L'âme dégagée des liens du corps.
Ceux qui sont arrivés à ce degré d'amour qui les rend égaux aux anges, oublient souvent de prendre la nourriture qui est nécessaire à leur corps et je pense même que d'ordinaire ils n'ont point le désir du manger qui est si naturel à tous les hommes. Et certes, on ne doit pas le trouver étrange, puisque nous voyons souvent que même les gens du monde ne pensent point à manger lorsque quelque désir plus violent les possède.
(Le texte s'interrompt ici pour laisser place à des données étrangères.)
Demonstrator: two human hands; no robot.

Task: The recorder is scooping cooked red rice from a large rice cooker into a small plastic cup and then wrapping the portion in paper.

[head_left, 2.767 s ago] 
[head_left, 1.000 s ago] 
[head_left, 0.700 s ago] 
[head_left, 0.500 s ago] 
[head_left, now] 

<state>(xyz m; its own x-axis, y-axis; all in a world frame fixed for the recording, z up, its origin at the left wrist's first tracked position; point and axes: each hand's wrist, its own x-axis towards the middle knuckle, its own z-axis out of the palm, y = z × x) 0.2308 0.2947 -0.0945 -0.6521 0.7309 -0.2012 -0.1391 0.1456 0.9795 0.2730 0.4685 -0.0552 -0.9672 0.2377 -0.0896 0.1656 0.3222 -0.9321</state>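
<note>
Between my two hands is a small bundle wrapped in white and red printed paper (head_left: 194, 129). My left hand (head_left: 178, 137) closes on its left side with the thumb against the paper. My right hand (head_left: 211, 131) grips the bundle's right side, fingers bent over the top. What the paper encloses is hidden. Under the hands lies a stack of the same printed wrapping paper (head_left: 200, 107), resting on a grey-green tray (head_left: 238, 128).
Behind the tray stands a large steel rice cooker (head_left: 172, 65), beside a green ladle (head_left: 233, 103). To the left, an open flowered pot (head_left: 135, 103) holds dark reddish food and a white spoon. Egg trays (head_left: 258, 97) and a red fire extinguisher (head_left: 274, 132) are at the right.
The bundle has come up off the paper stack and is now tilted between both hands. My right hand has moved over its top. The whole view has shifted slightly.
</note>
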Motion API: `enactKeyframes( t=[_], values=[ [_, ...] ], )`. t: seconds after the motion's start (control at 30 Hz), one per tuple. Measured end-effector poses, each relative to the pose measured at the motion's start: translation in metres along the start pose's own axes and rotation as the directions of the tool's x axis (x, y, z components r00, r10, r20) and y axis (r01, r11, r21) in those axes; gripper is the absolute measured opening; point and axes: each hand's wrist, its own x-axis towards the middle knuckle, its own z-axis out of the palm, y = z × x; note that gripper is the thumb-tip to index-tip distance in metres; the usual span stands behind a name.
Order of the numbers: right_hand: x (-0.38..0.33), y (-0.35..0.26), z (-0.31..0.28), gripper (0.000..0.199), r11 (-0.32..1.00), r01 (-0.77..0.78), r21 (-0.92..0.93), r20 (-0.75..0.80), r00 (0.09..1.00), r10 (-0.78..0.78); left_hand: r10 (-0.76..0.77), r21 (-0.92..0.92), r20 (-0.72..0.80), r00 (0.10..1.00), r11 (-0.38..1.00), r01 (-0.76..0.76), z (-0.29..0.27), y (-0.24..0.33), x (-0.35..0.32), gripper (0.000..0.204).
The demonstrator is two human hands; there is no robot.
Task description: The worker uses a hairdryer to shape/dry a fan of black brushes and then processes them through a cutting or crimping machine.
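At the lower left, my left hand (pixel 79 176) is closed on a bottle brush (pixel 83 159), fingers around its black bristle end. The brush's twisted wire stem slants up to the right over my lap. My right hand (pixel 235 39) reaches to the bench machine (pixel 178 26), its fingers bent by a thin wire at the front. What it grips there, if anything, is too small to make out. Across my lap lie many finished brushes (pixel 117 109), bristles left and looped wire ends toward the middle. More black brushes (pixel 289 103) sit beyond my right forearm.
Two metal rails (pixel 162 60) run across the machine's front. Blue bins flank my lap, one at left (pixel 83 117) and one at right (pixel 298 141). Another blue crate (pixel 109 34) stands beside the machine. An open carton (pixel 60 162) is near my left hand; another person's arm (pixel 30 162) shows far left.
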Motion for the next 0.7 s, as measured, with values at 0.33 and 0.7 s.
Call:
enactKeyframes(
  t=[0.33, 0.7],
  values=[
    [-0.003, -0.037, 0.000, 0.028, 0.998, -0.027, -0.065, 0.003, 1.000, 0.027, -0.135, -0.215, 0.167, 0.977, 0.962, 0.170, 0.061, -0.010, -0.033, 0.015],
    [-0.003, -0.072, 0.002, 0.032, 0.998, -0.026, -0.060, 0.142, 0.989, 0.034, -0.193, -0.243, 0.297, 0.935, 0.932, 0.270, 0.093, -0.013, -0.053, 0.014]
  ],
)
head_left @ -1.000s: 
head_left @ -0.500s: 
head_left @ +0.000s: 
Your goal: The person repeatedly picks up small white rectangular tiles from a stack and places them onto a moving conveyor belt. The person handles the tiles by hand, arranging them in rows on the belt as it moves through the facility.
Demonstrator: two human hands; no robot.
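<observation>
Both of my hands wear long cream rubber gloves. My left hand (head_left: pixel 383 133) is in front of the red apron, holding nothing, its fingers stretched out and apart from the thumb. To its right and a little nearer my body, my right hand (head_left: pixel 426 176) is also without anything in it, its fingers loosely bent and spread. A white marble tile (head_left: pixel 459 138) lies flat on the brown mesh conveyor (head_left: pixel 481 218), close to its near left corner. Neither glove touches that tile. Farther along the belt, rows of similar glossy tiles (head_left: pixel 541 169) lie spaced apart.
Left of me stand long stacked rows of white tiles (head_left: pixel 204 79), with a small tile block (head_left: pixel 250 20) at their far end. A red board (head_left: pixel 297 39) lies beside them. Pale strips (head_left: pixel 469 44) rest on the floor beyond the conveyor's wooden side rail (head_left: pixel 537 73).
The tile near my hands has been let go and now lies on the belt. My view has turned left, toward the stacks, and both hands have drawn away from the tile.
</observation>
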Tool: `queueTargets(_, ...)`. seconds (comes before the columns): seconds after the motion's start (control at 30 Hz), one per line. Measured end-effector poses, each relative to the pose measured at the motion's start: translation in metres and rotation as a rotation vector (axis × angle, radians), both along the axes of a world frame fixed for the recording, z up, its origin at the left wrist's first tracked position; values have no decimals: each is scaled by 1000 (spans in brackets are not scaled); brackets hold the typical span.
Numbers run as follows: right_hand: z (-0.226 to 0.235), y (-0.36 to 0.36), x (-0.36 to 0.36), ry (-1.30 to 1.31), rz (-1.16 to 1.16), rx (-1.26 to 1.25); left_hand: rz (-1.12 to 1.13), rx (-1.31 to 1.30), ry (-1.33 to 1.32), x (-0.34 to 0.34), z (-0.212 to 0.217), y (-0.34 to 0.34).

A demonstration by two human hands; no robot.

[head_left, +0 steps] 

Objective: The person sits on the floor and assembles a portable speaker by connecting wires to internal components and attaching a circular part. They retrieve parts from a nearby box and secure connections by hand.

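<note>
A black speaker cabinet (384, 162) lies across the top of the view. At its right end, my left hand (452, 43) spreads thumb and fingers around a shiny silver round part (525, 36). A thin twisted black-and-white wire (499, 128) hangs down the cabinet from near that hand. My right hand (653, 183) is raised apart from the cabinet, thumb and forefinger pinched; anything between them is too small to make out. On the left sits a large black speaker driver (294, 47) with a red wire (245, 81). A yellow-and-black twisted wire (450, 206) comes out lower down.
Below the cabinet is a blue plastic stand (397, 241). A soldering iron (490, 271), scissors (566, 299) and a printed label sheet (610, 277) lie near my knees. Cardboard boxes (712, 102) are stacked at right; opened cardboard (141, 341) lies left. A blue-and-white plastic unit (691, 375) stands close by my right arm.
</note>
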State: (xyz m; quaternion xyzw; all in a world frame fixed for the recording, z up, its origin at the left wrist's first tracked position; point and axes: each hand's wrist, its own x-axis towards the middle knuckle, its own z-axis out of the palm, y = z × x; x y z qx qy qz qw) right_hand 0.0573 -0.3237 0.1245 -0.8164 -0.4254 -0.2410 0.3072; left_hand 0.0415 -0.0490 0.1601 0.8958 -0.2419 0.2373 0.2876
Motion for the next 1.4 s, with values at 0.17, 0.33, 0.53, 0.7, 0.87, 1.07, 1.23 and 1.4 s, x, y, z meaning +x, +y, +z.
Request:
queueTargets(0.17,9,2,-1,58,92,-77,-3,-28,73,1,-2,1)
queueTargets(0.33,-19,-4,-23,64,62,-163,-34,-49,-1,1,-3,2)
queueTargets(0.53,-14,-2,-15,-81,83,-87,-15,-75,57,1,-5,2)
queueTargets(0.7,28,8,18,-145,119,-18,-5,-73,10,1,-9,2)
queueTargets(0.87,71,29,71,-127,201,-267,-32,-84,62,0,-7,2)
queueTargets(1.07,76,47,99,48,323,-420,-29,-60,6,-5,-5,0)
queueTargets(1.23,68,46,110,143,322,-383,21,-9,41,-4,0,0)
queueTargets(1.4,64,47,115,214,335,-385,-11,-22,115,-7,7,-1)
Je crois encore que les corps de ces personnes qui sont devenues comme incorruptibles ne sont pas si sujets que les autres aux maladies ; parce qu'ayant été purifiés par cette flamme toute pure de l'amour divin qui a éteint celle de la concupiscence, ils ne sont plus sujets à aucune corruption. Et je crois aussi que lorsqu'ils mangent, ils n'y peuvent prendre aucun goût ni aucun plaisir. Car l'eau qui est dans la terre ne nourrit pas plus une plante en humectant ses racines, que ce feu du ciel nourrit ces âmes en les consumant. (Clim., XXX, 18, 19. P. G., 88, 1158.)
*
- *
L'abbé Poemen disait : Nous lisons dans les psaumes que le cerf ne désire pas avec plus d'ardeur de désaltérer sa soif dans une fontaine, que notre âme désire de goûter les délices de son Dieu. Or comme les cerfs après avoir mangé des serpents dans le désert, et que leur venin s'est répandu dans tout leur corps se sentent embrasés d'une telle ardeur, qu'ils cherchent partout des fontaines pour l'éteindre, de même les solitaires étant embrasés dans la solitude par l'ardeur du venin des malins esprits, désirent de rencontrer au jour du dimanche de claires fontaines, c'est-à-dire le corps et le sang de Notre-Seigneur Jésus-Christ, pour être purifiés de l'infection d'un poison si redoutable. (Pélage., XVIII, 17. P. L., 73, 983)1.